Ryan Nelson: And I am Ryan Nelson, CEO, and we’re your hosts for this podcast.
Helee: Whether you’re an ESG expert or just dipping your toes into the ESG universe to understand how it could help with engaging stakeholders, mitigating risks and attracting investors, this podcast is for you. Together, we will navigate the alphabet soup of ESG, discuss ideas, review strategies and share industry news and trends.
Ryan: Thank you, Helee, and I’m really looking forward to this. It’s important, it’s relevant and we’ve got a great series lined up. In this first episode of ESG Experience, we’ll be discussing how to integrate ESG environmental, social and governance, of course, into your organization in an effective way so that it’s meaningful. A way that we’re going to talk about doing that is through ERM or Enterprise Risk Management, something that a lot of organizations already have as a sub-committee or a category or a regular agenda item so ESG via ERM.
Helee: And that’s really in line with the trends that I’ve personally been seeing today after more than a decade in this space is that ESG is no longer a cute, little green team over there or sustainability off to the side. It’s a voluntary committee that meets once a month. It really is front and center and using it as a lens to ERM which is also front and center to the vitality and strategy of your business is important. And a couple of examples from a KPMG report recently of these types of questions being posed by investors, let me read off a couple.
Helee: “Is the board equipped and presented with the right information to adequately evaluate and oversee the ESG aspects of the company’s strategy?” So this is bringing ESG right to the boardroom. Again, it’s not off to the side, it’s not an extraneous thing that’s happening, it’s front and center in the boardroom. “Has the company identified and assessed all ESG-related risks and issues that are material to the business?” So again, bringing ESG front and center as something that is meaningful and material to the actual business. “Are there clear ownership and accountability assigned within the company to oversee material ESG issues?” So again, giving ESG teeth. It’s not just a team that’s putting forward some random initiatives. There needs to be ownership, accountability and measurement. “Are ESG drivers incorporated into the company’s performance evaluation and management?” So again, a bit more teeth. “Is the company’s reporting transparent to clearly articulate the influence of the ESG issues on strategy?” So of course, the final part of it is not just about what you’re doing and how ESG is incorporated into the day-to-day function of the business and integrated with the ERM, but how are you communicating exactly what you’re doing and being transparent.
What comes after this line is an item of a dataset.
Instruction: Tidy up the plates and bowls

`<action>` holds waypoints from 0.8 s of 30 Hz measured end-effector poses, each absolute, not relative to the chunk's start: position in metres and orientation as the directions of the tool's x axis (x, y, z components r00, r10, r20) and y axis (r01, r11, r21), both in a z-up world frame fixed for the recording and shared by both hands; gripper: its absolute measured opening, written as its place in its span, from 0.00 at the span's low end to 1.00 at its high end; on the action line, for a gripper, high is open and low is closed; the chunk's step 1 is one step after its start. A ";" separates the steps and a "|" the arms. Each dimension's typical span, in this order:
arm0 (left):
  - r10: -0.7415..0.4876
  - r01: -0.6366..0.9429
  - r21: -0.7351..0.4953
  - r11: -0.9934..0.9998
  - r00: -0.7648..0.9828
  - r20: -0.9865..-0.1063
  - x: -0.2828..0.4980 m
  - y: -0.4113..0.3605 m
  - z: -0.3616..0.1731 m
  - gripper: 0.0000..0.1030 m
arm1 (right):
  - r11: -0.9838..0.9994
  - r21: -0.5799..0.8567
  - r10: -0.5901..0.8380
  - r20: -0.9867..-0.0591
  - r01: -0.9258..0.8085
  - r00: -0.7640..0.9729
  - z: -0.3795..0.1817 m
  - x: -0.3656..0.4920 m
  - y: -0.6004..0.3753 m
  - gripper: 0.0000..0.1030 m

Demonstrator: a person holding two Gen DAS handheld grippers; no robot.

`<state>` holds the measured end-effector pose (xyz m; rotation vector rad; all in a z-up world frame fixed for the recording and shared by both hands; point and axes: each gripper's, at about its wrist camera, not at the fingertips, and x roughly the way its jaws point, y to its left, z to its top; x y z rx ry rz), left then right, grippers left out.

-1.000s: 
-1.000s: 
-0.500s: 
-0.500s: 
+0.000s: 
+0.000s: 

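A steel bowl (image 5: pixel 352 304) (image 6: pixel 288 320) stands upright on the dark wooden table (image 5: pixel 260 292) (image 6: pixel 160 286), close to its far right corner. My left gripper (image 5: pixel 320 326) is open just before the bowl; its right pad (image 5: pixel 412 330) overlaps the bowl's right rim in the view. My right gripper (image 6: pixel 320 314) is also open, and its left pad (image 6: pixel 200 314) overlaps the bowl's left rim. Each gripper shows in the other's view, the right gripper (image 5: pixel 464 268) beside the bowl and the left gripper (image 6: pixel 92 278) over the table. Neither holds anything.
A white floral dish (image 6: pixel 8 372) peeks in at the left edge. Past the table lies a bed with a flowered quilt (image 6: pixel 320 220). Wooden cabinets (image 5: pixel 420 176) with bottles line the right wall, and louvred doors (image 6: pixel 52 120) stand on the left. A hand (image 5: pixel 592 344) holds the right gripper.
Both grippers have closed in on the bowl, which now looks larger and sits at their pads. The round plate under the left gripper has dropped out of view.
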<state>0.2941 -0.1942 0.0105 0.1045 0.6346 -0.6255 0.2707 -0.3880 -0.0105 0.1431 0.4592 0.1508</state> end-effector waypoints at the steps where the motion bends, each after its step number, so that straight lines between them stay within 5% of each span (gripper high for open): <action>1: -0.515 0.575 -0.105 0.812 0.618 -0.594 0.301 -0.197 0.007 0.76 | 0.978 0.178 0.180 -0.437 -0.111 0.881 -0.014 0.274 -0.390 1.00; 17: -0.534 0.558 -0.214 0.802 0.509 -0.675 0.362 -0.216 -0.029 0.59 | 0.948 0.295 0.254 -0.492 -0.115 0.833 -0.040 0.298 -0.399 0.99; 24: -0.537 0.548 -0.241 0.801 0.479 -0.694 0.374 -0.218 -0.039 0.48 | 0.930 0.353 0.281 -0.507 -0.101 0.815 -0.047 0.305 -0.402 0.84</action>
So again, these ESG principles are core to the actual function of the business itself. It feels like they always have been, but the correlation and joining them together really feels more recent in the last 18 to 24 months. And now, it’s really front and center as a topic of conversation especially with the backdrop of the pandemic as people are now talking about resiliency as a concept and I am personally seeing it. If there’s any silver lining in the pandemic itself, it has really brought ESG concepts front and center. Only the strong and prepared will survive times like this. We are literally being put to the test.
Ryan: Yes. Well said, Helee. And the idea of successfully integrating ESG into ERM or using ERM to look at ESG-related risks. So saying that it’s not a marketing only concept ESG, but rather it’s legitimately something that the ERM or Enterprise Risk organization or components of your organization need to address. So what are the ultimate results by doing this? What should you expect if you successfully manage the ESG risks? I’m going to list some of these from that same report.
Enhanced resilience being one of them. A company’s medium and long-term viability, as you just pointed out, depends on resilience and what risks that are there. A common language for articulating ESG-related risks is the next as we mature in understanding ESG. We have a common language in talking about it. An improved resource deployment is a third thing that you will achieve as you address this. Improve the resource deployment, you obtain robust information on ESG-related risks which enables management to assess the resource needs so that you’re prepared. You should achieve enhanced pursuit of ESG-related opportunities. So you’re kind of playing defense a little bit in making sure that you’re ready for things that might happen and you can be resilient, but you’re also going to find opportunities as part of this as well; ESG-related opportunities. Realize efficiencies of scale, managing ESG-related risks centrally and alongside other level risks helps you eliminate redundancies and allocate resources to address the company’s top risks. And improved disclosure.
So we talked about being resilient, knowing what resources you need to be ready, looking for opportunities, being able to scale and then, of course, disclosure. We hear about it a lot. Having to explain and have defensible material responses to stakeholders, the various stakeholders.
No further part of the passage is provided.